Unter dem Label „Antikapitalistisches Kollektiv Hessen“ hatten hessische Neonazis bereits Anfang des Jahres an einer Pegida-Kundgebung in Frankfurt teilgenommen – und im März dazu aufgerufen, sich an den Blockupy-Protesten gegen die Eröffnung der neuen EZB anzuschließen.

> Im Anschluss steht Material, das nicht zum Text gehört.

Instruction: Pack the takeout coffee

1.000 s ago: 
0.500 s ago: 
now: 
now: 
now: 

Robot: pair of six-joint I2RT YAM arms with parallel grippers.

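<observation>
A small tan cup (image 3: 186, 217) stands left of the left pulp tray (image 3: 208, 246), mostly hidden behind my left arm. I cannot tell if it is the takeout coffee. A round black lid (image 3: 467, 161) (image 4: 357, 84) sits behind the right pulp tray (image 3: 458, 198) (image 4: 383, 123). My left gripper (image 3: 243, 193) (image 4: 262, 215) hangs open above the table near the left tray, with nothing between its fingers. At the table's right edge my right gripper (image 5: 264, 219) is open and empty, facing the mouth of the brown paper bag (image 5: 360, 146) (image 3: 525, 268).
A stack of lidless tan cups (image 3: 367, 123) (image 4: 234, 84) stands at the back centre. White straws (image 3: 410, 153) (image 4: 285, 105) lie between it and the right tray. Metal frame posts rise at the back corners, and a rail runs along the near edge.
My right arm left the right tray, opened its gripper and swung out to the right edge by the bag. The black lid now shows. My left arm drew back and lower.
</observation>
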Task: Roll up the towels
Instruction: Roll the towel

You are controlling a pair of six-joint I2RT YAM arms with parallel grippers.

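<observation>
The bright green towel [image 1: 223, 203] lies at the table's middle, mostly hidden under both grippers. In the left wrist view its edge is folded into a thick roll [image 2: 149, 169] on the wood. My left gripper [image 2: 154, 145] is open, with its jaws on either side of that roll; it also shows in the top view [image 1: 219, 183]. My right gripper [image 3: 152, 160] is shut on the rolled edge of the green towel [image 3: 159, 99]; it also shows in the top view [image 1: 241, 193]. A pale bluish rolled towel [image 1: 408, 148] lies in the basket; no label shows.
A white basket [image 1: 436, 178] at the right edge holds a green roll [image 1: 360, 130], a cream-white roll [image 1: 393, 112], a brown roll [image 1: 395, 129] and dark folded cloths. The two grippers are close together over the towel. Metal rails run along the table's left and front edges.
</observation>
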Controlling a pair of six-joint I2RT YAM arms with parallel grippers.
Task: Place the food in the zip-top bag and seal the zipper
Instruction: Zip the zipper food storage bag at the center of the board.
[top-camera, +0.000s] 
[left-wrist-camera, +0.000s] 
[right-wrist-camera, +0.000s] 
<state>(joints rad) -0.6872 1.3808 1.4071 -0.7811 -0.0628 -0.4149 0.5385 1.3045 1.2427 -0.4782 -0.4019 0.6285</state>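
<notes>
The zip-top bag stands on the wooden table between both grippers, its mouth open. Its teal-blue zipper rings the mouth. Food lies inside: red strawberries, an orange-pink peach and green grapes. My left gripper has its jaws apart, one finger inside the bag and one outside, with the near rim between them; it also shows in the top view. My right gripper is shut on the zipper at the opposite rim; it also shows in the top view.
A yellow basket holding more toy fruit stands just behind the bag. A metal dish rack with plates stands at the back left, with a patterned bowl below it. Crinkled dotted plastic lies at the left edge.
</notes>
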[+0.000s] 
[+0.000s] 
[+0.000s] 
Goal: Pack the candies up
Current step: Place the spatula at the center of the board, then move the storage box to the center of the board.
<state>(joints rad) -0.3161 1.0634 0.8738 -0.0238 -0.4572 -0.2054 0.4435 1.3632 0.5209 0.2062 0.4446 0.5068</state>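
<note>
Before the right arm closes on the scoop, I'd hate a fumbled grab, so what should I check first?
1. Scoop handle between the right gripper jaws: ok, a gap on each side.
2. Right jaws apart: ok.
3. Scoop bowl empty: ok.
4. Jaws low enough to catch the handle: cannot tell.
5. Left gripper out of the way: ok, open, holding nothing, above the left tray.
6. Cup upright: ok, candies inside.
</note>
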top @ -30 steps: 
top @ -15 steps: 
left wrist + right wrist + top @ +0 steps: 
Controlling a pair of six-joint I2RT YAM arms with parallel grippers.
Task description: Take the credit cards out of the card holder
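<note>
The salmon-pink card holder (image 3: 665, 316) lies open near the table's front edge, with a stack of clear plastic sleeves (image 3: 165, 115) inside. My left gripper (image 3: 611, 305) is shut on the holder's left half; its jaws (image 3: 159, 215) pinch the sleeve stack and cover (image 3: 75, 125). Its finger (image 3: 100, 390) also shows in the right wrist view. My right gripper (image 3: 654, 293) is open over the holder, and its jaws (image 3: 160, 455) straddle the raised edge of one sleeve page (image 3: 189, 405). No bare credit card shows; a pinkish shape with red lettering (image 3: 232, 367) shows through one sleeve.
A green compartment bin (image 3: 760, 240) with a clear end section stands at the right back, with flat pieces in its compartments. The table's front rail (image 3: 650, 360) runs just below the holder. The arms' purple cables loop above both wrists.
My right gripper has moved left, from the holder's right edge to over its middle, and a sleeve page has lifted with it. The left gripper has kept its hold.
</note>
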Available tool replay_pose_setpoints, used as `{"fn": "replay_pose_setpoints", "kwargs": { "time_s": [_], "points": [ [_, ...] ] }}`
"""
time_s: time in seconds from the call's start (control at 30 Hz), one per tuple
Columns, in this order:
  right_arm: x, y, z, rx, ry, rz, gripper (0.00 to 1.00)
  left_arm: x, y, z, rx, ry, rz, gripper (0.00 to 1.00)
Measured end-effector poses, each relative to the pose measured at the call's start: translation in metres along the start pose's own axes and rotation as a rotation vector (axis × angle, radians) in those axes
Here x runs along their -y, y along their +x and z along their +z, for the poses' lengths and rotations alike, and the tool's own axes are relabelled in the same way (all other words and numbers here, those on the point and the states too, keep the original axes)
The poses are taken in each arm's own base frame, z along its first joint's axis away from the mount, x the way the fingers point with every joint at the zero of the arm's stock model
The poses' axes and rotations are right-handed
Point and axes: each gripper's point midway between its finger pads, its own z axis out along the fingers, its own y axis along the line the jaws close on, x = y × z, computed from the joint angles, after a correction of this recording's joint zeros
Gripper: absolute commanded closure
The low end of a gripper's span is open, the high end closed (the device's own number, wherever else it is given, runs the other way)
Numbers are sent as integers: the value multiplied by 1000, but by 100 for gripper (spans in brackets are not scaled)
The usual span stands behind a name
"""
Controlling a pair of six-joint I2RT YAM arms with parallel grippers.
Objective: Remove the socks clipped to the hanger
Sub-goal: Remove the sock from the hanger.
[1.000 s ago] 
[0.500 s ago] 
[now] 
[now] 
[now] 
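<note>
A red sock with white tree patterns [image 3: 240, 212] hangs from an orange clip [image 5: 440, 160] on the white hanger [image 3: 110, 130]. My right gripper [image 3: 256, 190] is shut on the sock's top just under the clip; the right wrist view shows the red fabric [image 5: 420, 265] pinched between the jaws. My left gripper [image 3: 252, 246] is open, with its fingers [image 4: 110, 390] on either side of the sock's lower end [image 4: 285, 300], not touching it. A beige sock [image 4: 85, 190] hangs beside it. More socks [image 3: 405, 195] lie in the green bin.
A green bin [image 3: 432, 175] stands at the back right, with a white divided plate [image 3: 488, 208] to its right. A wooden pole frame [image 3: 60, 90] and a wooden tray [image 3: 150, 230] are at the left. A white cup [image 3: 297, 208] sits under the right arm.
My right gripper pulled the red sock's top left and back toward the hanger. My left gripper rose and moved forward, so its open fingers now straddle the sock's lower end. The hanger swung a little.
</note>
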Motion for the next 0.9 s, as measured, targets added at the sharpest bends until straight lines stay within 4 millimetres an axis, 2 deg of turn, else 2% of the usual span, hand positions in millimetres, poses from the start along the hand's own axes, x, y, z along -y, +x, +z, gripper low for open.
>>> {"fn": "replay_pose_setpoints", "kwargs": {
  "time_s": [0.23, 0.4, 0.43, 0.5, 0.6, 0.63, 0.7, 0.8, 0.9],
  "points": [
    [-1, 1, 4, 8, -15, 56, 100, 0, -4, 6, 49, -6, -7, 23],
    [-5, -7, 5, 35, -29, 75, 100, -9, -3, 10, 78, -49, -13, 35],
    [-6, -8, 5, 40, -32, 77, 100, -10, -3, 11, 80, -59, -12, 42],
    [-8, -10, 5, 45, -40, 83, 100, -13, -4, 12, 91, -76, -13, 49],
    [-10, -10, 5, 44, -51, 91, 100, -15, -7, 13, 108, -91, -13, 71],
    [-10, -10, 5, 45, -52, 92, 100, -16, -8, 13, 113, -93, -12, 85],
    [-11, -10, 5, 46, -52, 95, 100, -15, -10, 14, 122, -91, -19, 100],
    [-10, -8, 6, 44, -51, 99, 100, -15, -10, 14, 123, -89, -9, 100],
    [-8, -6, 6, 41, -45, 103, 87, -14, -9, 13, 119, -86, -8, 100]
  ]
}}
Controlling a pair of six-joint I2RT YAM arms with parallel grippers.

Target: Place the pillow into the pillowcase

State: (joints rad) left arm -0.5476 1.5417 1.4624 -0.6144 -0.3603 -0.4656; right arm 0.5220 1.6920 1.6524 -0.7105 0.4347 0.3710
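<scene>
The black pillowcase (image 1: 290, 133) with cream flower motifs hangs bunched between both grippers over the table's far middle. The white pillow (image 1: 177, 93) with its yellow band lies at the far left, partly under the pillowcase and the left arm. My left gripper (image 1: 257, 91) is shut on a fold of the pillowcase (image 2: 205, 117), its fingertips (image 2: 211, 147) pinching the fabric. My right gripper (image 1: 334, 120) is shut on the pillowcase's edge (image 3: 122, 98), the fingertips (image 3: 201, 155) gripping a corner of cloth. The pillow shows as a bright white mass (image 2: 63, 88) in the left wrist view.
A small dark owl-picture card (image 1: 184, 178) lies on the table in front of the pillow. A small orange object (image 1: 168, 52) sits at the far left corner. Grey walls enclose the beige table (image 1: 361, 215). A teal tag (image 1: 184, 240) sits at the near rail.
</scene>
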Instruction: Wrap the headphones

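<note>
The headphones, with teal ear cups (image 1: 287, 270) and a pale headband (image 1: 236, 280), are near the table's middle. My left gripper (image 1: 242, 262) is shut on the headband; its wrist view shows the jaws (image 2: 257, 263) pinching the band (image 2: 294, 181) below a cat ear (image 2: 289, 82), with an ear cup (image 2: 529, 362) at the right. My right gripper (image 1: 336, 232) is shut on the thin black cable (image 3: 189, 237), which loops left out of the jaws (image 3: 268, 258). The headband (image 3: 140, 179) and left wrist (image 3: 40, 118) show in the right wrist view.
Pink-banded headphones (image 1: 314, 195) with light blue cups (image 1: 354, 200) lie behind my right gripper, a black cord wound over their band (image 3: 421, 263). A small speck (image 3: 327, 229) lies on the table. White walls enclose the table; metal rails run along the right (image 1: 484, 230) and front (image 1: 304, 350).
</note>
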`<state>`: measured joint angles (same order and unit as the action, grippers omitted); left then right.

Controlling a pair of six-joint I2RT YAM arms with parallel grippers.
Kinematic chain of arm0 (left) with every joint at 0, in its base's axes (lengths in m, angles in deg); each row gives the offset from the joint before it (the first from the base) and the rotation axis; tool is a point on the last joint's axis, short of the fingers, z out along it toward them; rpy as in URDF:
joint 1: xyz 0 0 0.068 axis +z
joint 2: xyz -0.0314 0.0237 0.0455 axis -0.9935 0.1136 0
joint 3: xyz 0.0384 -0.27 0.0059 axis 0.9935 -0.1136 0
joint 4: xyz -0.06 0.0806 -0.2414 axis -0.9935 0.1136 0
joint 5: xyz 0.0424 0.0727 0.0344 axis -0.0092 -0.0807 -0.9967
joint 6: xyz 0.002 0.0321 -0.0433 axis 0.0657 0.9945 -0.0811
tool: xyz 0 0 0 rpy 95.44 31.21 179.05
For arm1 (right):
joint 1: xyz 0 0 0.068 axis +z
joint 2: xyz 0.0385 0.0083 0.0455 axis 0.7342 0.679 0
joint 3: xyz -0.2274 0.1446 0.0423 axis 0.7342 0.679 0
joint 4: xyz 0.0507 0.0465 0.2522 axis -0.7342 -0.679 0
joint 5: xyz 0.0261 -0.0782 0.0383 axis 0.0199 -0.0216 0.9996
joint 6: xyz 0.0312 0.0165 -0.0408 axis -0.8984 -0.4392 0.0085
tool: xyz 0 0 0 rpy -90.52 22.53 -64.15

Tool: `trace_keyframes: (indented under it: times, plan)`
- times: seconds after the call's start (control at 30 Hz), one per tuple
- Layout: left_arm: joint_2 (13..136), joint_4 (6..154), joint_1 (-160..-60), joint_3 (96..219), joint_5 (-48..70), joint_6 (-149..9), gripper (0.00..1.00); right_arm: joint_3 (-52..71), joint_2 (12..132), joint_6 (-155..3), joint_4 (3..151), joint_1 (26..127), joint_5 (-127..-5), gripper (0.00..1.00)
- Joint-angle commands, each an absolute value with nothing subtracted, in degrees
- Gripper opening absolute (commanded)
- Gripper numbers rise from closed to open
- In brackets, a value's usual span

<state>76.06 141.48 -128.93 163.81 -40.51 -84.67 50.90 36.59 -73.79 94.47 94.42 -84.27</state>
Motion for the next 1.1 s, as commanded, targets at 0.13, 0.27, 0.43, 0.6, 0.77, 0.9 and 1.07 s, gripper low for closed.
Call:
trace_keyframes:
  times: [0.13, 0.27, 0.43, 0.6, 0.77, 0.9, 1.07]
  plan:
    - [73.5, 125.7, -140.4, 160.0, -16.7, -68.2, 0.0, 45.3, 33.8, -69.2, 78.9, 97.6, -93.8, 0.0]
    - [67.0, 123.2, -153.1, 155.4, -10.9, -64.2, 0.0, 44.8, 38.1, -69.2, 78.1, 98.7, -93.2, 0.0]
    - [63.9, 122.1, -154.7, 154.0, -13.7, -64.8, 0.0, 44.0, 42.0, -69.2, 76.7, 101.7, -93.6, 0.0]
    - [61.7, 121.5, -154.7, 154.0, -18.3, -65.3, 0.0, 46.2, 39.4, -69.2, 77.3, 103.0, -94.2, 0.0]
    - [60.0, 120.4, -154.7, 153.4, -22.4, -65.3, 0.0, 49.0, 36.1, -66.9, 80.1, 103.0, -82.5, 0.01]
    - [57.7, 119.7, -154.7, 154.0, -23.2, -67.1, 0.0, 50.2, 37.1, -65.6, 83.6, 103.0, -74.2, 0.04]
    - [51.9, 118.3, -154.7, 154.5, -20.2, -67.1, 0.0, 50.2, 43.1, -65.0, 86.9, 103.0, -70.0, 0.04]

Zuletzt hatten sie auf Facebook Fotos einiger vermummter Gestalten gepostet, die rebellische Sprüche an Wände sprühten.

 

Neben den Neonazis aus Baden-Württemberg und Hessen mobilisieren auch Führungskader der vor kurzem durch den Bundesinnenminister verbotenen „Weissen Wölfe Terrorcrew“ für das Zeltlager. Und auch aus den benachbarten Niederlanden wollen Neonazis teilnehmen.

 

Die Anreise militanter Neonazis in die Region Pforzheim dürfte ein nicht unerhebliches Sicherheitsrisiko darstellen. Wie ein Sprecher des Verfassungsschutzes in Baden-Württemberg mitteilte, sei das Zeltcamp der Behörde bekannt. Beim hessischen Landesamt für Verfassungsschutz heißt es, das „Antikapitalistische Kollektiv Hessen“ sei eine „eindeutig nationalsozialistische geprägte Gruppierung“ und werde beobachtet. Weitere Nachfragen zum Zeltlager wollen beide Landesbehörden nicht beantworten.

 

Auch dem Polizeipräsidium Karlsruhe, welches in der Region zuständig ist, ist das Neonazi-Camp bekannt. Knapp zwei Wochen vor dem Camp befand man sich hier noch bei der „Informationsgewinnung“ und hatte keine genauen Kenntnisse über den Veranstaltungsort. Die geplanten Maßnahmen würden aber „alle im rechtlichen Rahmen liegen“, wie ein Sprecher mitteilte.